Bilgisayarı açtığımda boş vakit geçirmek için girdiğim siteler yine
elimin altında: Ekşi Sözlük, bilimum oyun içerik siteleri, haber siteleri,
9GAG... Ama hiçbiri beni 10-15 dakikadan fazla oyalayamıyordu, eninde sonunda
"bakalım kim ne diyor?" baskısı buradan farklı vakit öldürücü,
eğlenceli ama verimlilik katledici siteye yönlenmemi sağlıyordu. Facebook'a
girmeyerek henüz bilmediğim gereksiz sitelerle bağımı kestim.
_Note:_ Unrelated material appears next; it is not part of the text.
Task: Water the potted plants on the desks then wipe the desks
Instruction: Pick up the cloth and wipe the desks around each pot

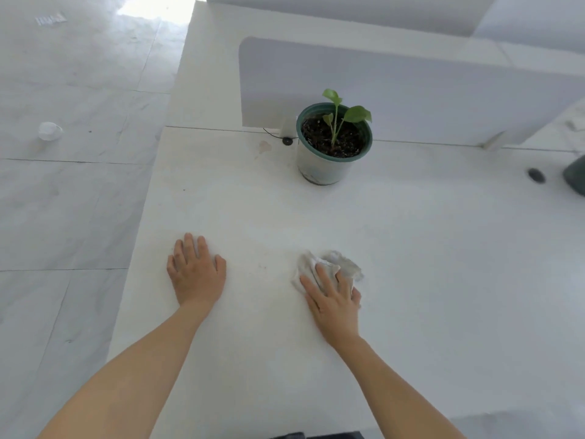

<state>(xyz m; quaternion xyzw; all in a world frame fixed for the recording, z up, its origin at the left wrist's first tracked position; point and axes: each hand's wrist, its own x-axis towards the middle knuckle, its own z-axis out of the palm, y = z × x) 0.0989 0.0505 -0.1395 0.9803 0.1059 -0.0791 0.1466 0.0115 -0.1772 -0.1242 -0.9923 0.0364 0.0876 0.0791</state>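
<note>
A small green-leaved plant grows in a white pot with a green rim, standing at the back of the white desk against a divider panel. My right hand presses down flat on a crumpled white cloth on the desk surface in front of the pot. My left hand lies flat on the desk near its left edge, fingers spread, holding nothing.
A white divider panel runs along the back of the desk. A brownish stain and a black cable grommet lie left of the pot. Another grommet and a dark object sit far right. A plastic cup lies on the floor.
</note>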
Ha, bu aynı zamanda, işime yarayabilecek, işimde veya özel hayatımda yer
alabilecek gerçekten işe yarayan kaynakların da şans eseri gözümün önüne
gelmesini engelliyor. Ama tamamen bilimsel olmayan yollarla yaptığım bir gözlem
sonucu, Facebook'tan tıkladığım 100 linkten ancak 5'inin işe yarar bir siteye
beni yönlendirdiğini, diğer 95'inin sadece vakit öldürdüğünü, en tehlikelisi de
bunu yaparken "vaktini faydalı geçiriyorsun" diye düşündürttüğünü
biliyorum.
Yıllardır şüphelendiğim bir gerçek de su yüzüne çıkmaya başladı: Ben
düşüncelerimi ve beğendiğim/beğenmediğim şeyleri etrafımdaki insanlarla
paylaşmayı çok severim. Twitter ve özellikle de Facebook bu paylaşımcı ruhumu
beslememe ve daha çok insana anında ulaşmama vesile oldukları için hayatıma
hızla entegre olmuşlardı. Ancak, bunun getirdiği bir yan etki de var: Yazı
yazmak için belli bir enerji gerek. Yaratıcı bir enerji bu. Ve Twitter her ne
kadar kısacık mesajlarla olursa olsun, Facebook da her ne kadar hızlı ve
yüzeysel olursa olsun, bu enerjimi emiyor gibi geliyordu bana.
Ha, bir not olarak, yıllardan beri ilk kez gelecek ayın dergisindeki
yazılarımın %80'ini ayın daha yarısı olmadan vermek üzereyim.